Window on the West: Views from the American Frontier -- The Phelan Collection

July 3 - September 26, 2004


The Gerald R. Ford Museum is pleased to announce the opening of Window on the West: Views from the American Frontier -- The Phelan Collection on Saturday, July 3, 2004. The exhibit will remain on display through September 26, 2004, with three special programs planned in conjunction with it. (right: Ransom G. Holdredge, Sioux Camp in the Rocky Mountains)

It is not just the West that you have seen in the movies, and not the stuff of legend, but rather the West as a newly minted place ­ a land of surprise, quick settlement and authentic grandeur, as seen by the artists who personally explored it and visually documented what they discovered.
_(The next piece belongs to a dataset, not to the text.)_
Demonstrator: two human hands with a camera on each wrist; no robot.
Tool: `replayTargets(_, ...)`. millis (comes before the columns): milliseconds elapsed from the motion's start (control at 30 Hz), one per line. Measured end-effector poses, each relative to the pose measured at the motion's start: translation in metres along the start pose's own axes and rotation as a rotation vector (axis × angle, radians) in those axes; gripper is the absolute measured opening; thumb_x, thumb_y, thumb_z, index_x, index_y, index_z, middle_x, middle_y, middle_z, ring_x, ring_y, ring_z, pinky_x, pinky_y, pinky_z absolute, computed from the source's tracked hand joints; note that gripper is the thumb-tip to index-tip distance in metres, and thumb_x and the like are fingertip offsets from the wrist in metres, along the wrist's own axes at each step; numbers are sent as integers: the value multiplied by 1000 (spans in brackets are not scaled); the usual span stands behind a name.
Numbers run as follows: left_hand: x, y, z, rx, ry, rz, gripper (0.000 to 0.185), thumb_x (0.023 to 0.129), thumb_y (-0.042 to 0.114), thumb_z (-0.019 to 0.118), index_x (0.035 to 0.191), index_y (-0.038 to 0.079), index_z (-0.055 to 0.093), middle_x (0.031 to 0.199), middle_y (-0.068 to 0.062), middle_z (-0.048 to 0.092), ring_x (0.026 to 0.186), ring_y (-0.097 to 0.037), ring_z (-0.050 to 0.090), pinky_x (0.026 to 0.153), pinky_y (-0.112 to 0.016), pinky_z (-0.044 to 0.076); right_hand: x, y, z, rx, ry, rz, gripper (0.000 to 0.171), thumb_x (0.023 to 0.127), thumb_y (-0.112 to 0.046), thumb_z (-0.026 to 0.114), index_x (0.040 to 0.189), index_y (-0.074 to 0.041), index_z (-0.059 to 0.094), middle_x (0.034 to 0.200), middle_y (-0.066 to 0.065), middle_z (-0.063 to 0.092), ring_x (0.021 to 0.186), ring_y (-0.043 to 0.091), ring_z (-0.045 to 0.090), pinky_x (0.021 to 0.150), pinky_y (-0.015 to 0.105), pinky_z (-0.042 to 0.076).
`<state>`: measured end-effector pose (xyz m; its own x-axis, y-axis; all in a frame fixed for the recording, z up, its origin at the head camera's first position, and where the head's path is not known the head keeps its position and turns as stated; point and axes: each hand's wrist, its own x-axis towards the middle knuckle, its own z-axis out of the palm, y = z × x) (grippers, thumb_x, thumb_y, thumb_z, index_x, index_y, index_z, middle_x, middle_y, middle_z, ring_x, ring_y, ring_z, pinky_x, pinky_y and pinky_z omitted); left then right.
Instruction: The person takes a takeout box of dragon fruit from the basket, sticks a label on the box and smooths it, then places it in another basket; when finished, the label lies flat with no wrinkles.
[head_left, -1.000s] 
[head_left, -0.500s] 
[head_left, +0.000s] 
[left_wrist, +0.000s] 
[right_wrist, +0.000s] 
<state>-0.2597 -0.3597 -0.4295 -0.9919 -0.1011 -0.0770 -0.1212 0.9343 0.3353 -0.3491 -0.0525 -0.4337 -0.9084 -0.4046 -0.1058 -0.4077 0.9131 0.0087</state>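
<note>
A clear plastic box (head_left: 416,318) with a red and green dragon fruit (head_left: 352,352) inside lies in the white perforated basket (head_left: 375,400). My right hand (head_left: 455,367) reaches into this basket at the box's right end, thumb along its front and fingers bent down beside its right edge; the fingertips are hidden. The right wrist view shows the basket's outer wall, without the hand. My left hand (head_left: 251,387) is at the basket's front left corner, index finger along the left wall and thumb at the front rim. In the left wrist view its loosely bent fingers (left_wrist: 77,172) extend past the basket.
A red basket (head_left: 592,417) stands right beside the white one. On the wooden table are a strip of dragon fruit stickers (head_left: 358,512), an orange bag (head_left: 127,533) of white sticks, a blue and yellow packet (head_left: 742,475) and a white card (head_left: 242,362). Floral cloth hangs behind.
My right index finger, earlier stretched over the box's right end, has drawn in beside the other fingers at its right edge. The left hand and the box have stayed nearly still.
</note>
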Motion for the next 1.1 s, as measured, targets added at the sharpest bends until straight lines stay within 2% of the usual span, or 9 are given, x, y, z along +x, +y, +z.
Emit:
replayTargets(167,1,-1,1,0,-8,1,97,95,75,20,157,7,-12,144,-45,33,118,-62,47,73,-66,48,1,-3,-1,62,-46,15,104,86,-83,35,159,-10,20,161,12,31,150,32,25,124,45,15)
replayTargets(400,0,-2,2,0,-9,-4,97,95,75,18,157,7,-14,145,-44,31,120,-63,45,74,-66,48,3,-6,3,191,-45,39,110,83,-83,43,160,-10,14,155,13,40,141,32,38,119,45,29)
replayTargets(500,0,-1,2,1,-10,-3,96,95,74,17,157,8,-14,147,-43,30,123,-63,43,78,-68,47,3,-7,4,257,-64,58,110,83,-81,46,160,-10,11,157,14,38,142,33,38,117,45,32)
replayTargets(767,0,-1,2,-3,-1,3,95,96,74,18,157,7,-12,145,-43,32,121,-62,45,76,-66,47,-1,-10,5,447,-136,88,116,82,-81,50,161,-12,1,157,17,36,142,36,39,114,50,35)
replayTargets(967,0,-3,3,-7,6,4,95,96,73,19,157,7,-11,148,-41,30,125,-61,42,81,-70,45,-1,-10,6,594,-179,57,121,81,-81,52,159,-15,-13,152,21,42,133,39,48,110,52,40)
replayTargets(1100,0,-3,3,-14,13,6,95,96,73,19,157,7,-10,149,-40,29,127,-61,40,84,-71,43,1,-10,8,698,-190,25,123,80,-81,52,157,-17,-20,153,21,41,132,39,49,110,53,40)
These 60 paintings from the Arthur J. Phelan Collection were selected to give an historically accurate cross-section of what really happened in the expansion of the West. They depict the people who moved west from the Mississippi, the land they passed through and chose for their new homes, the settlements they created, and the Native Americans already inhabiting the land. These images examine how the West was gradually transformed over the decades as the continent filled and the frontier receded and then disappeared.

Included are works by the greats -- Frederic Remington, Carl Wimar, Alfred Jacob Miller, Karl Bodmer, John Frederick Kensett, and Albert Bierstadt. Also included are Lone Wolf who was perhaps the first academically trained Native American artist, and one of the first two women artists of California. In the end, however, this is an exhibit in which the subjects of the works and the way they are depicted are more important than the names of the artists.

"What I've looked for in the pictures is some kind of message about the past," says Phelan, talking about an interest which grew from his graduate studies in American history at Yale. "I use art as a way to try to visualize the past -- it becomes my personal time machine. Let's not take John Wayne's West or the Indian aficionados West as the only West. There were many Wests."

Rather than looking for European roots in the subject and technique of the paintings he has collected, Phelan has been more interested in the artist's documentation of how the landscape, settlements and people of the Wet actually appeared to the artists capturing these subjects on canvas. His collection is our Window on the West, a balanced, historical view from the artists themselves.

On the Gerald R. Ford Museum's web site there are 54 artist biographies and many images from the exhibit.


Programs planned in conjunction with Window on the West:


Arthur J. Phelan
Tuesday, July 13, 2004 7:00 p.m.
Arthur Phelan made his first journey to the American West in 1954, before entering Yale University where he studied American History and Literature. It was during that trip that this Maryland native was introduced to the landscapes he had only seen in books. He made his first purchase of Western American art in 1963 and has continued to develop his collection for over 40 years. Mr. Phelan will discuss how he collected these works as well as his interest in western art.
James H. Nottage
Tuesday, September 14, 2004 7:00 p.m.
James Nottage has been involved in the field of Western American history for over 30 years, focusing on the history of the American West with particular emphasis on how the region has been perceived through fine art and popular media. Currently he serves as Vice President and Chief Curatorial Officer at the Eiteljorg Museum of American Indians and Western Art in Indianapolis. Mr. Nottage has worked closely with Arthur Phelan and his western art collection. He will explore the west from the artist's viewpoint.